YOUR TASK »
Scan the records below for the line with "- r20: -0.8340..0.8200" and the line with "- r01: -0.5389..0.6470". Repeat those two lines and every line between them exactly, and nothing else.

Data records:
-------------------------

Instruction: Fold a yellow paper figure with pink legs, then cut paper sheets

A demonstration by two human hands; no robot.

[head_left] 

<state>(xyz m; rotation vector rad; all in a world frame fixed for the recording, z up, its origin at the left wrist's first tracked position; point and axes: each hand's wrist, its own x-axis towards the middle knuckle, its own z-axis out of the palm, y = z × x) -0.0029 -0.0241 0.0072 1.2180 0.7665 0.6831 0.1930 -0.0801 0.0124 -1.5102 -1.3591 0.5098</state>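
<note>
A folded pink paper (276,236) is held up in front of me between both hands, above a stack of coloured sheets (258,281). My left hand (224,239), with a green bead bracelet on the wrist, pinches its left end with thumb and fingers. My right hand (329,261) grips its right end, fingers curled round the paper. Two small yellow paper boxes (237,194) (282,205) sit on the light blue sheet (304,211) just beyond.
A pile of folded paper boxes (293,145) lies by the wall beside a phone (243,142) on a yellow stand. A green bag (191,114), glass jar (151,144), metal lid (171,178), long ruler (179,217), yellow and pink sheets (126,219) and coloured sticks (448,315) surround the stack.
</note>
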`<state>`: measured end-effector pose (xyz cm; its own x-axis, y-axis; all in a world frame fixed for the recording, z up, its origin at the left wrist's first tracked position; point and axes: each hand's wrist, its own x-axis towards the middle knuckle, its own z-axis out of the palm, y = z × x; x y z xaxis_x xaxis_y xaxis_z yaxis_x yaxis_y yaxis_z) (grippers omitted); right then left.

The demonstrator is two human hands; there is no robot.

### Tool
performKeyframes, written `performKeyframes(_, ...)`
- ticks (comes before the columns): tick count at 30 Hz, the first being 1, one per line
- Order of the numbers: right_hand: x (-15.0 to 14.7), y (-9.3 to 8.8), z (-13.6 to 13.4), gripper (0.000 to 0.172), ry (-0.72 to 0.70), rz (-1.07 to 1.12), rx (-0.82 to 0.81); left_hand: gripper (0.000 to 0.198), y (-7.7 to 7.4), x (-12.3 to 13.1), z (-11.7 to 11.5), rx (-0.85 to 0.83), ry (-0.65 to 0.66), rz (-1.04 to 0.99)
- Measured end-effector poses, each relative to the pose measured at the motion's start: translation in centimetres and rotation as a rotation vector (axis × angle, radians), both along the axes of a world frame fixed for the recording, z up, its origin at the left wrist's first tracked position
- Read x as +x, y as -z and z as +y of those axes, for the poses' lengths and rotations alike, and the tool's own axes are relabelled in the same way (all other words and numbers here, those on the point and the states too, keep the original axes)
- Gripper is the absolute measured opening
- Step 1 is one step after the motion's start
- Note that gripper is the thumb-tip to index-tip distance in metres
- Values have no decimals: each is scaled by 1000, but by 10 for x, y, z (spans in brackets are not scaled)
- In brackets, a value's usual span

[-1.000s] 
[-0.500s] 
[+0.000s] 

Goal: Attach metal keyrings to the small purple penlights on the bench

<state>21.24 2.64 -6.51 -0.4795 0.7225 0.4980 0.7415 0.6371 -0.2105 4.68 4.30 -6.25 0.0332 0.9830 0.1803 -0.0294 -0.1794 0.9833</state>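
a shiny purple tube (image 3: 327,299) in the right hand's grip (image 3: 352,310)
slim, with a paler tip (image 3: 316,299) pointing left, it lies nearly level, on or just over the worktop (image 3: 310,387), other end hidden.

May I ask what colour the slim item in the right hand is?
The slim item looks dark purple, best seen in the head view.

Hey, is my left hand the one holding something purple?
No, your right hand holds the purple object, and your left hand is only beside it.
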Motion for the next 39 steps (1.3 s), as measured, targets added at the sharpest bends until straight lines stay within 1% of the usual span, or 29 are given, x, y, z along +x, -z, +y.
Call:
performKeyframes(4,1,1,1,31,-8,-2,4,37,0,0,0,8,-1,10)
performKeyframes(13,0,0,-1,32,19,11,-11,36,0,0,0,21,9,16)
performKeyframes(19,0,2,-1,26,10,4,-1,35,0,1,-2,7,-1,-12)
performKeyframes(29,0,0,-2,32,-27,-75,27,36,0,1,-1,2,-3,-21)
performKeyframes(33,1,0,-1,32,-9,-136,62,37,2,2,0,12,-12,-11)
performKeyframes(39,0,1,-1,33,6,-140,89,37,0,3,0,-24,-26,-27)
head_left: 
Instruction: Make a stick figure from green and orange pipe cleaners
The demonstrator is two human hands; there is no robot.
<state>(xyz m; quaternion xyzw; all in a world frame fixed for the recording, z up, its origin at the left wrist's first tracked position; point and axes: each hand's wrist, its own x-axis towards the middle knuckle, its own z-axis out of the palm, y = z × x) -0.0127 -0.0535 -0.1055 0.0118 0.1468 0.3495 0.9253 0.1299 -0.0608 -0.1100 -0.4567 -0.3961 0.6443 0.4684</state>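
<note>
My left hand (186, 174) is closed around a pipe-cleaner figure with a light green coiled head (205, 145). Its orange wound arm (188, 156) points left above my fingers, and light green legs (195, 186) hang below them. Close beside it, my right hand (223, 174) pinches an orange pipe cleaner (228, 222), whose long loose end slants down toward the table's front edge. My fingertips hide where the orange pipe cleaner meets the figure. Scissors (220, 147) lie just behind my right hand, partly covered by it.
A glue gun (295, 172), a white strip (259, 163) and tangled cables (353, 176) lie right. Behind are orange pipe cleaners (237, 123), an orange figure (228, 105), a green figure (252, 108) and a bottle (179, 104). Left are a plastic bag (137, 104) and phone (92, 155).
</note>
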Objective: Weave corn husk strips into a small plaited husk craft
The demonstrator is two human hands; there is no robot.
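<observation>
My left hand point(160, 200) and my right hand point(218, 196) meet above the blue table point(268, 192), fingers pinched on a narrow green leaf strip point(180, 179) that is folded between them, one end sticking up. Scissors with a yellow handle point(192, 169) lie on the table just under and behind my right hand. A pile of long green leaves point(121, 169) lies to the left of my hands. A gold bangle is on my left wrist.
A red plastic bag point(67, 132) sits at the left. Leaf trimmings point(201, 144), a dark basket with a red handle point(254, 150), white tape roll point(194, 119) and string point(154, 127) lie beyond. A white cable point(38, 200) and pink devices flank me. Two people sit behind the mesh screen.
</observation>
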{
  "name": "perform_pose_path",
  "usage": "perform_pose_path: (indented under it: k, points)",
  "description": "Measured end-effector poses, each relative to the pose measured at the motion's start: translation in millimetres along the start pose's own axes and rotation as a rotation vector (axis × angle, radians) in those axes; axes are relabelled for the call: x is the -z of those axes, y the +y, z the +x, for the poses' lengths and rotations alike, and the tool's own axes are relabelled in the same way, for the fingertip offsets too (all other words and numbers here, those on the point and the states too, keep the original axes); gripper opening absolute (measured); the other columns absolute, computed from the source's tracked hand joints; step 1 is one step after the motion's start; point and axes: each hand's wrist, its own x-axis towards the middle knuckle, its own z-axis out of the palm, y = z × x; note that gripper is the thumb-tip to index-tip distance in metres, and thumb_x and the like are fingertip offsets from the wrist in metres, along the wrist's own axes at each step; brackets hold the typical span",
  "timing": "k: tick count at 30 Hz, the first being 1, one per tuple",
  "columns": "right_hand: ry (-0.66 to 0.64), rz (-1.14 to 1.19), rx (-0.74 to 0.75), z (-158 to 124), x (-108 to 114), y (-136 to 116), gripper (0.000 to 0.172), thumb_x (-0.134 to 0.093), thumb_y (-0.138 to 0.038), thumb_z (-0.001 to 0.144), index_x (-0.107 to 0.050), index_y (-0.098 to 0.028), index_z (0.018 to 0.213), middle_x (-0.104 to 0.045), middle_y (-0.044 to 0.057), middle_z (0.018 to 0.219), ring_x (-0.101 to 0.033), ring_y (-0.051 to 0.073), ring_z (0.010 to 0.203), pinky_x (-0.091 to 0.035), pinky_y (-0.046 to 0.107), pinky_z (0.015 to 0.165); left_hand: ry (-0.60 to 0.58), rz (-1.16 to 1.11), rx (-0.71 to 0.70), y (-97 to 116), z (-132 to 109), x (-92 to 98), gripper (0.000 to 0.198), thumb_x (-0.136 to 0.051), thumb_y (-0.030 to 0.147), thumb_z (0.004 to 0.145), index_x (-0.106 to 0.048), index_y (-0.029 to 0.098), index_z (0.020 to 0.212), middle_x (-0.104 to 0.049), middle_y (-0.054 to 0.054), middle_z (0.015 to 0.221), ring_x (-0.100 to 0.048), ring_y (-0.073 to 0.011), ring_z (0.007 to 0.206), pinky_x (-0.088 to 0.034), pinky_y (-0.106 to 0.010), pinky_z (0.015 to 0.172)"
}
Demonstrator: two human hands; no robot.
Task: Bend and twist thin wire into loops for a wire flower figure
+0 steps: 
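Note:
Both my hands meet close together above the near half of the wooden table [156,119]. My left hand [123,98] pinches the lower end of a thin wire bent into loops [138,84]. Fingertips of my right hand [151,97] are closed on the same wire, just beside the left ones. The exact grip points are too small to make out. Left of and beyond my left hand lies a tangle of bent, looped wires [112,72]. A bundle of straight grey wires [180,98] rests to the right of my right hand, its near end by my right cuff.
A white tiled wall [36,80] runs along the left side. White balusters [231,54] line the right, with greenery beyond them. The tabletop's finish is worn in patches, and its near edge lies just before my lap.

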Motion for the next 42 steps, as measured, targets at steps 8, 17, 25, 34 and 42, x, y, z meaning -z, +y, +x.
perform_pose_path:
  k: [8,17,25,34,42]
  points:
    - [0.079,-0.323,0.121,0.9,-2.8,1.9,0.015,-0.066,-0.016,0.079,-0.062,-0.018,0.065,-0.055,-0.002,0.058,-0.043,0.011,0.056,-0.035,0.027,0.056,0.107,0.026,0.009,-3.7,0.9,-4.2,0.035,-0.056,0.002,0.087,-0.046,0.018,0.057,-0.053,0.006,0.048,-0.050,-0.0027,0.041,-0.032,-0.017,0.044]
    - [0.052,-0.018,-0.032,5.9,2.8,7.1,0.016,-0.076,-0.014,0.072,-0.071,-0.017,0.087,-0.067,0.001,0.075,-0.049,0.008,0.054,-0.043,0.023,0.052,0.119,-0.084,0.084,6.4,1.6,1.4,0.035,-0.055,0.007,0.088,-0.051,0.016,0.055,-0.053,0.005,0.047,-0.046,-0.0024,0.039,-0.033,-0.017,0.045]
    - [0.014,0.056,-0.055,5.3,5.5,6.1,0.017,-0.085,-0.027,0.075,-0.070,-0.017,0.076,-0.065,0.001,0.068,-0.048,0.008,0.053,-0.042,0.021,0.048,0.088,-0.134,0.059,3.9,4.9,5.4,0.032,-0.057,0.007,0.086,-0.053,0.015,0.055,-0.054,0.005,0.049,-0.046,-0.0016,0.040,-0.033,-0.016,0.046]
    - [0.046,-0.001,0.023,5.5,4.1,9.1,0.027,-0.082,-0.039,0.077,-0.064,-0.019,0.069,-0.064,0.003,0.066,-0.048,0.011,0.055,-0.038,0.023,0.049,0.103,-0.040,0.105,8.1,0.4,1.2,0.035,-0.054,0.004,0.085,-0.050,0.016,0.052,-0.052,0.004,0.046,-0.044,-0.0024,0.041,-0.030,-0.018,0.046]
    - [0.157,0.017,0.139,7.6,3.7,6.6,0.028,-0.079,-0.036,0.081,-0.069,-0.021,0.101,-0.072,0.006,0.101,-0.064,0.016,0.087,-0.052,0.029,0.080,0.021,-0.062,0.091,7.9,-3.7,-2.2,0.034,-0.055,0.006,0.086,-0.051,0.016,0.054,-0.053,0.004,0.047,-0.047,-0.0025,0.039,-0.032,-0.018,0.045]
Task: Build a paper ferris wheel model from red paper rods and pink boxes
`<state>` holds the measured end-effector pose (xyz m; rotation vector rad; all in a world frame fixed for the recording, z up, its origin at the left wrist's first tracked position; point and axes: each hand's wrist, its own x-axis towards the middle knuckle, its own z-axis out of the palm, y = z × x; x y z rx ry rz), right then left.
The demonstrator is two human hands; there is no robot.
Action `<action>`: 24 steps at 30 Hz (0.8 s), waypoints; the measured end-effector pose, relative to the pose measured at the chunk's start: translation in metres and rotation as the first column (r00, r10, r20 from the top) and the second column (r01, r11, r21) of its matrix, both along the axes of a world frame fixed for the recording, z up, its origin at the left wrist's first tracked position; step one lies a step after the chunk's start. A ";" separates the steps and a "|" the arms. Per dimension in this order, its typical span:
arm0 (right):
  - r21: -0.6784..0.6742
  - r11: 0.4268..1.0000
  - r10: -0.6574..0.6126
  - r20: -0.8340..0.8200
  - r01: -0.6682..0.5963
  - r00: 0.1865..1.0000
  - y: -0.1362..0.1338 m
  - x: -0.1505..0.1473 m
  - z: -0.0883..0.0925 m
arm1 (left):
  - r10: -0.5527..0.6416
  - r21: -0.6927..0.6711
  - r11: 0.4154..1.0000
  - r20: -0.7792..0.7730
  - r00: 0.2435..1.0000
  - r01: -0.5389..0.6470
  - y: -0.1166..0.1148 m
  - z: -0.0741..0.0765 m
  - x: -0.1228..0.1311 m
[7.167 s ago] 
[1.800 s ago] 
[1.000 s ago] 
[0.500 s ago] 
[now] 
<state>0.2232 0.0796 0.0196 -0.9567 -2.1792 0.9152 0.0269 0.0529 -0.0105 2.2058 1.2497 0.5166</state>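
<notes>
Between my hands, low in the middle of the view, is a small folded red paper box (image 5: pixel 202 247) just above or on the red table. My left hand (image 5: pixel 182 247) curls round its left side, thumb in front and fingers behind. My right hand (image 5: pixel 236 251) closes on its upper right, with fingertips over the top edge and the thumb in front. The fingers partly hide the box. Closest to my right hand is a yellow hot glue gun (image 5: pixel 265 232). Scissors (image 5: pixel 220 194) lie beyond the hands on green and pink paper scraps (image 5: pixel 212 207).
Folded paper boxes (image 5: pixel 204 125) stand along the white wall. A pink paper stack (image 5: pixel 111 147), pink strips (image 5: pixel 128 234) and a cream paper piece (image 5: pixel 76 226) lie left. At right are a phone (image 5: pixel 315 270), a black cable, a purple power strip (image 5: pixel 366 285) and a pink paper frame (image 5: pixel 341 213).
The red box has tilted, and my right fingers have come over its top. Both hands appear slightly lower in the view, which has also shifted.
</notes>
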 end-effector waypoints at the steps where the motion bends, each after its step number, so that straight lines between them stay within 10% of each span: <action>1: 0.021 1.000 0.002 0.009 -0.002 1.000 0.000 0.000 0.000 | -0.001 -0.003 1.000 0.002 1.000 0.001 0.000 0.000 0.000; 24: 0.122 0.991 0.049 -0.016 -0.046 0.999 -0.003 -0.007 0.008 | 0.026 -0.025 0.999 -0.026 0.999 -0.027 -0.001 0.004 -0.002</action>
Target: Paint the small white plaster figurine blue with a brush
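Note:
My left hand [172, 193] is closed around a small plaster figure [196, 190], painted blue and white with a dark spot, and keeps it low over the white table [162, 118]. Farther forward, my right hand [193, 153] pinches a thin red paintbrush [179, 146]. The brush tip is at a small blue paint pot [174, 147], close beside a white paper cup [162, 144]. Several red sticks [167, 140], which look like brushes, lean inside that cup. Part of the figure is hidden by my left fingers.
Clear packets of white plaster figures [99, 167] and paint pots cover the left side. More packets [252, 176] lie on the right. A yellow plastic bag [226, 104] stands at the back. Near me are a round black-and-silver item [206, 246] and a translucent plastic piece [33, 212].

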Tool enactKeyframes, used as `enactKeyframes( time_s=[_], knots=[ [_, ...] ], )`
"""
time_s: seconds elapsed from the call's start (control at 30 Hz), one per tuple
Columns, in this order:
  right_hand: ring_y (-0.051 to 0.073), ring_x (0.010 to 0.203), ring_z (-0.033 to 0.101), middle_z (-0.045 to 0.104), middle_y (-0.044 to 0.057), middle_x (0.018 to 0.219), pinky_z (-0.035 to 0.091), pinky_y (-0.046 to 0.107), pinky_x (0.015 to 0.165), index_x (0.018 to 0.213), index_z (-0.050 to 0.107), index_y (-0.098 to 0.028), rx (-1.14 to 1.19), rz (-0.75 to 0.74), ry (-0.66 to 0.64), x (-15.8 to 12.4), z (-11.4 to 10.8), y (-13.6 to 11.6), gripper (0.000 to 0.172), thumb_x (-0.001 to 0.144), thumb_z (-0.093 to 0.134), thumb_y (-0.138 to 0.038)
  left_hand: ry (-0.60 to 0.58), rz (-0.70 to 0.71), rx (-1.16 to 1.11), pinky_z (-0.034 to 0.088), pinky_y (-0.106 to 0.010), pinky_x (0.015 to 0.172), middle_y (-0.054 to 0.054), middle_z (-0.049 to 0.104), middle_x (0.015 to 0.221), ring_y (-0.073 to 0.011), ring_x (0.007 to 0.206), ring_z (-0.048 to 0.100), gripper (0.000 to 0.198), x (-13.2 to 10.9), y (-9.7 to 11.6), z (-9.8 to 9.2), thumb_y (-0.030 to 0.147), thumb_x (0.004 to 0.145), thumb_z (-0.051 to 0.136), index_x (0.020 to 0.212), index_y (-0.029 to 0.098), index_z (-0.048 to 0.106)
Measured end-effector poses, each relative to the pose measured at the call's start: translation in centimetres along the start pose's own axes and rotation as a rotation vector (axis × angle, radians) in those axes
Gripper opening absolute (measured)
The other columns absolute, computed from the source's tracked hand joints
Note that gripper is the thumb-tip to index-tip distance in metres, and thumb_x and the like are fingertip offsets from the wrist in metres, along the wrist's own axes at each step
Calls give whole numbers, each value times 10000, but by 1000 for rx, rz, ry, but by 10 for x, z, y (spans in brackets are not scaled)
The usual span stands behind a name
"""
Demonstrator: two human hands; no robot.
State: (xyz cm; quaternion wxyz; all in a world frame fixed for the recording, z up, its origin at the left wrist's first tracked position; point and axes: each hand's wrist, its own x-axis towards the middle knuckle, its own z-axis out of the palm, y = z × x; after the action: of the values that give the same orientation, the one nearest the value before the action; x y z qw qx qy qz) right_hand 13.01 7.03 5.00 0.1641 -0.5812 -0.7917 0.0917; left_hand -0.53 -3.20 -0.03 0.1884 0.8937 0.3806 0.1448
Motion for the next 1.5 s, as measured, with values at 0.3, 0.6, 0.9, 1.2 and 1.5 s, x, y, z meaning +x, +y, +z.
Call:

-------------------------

RESPONSE TO THIS TASK »
  - r20: -0.8340..0.8200
  - r01: -0.6682..0.5963
  - r00: 0.1865..1.0000
  - y: -0.1362..0.1338 m
  - x: -0.1505..0.1473 m
  - z: -0.0883..0.0925 m
arm1 (left):
  - r10: -0.5527..0.6416
  - r21: -0.6927..0.6711
  - r11: 0.4154..1.0000
  - r20: -0.7792..0.7730
  - r00: 0.2435..1.0000
  - r01: -0.5389..0.6470

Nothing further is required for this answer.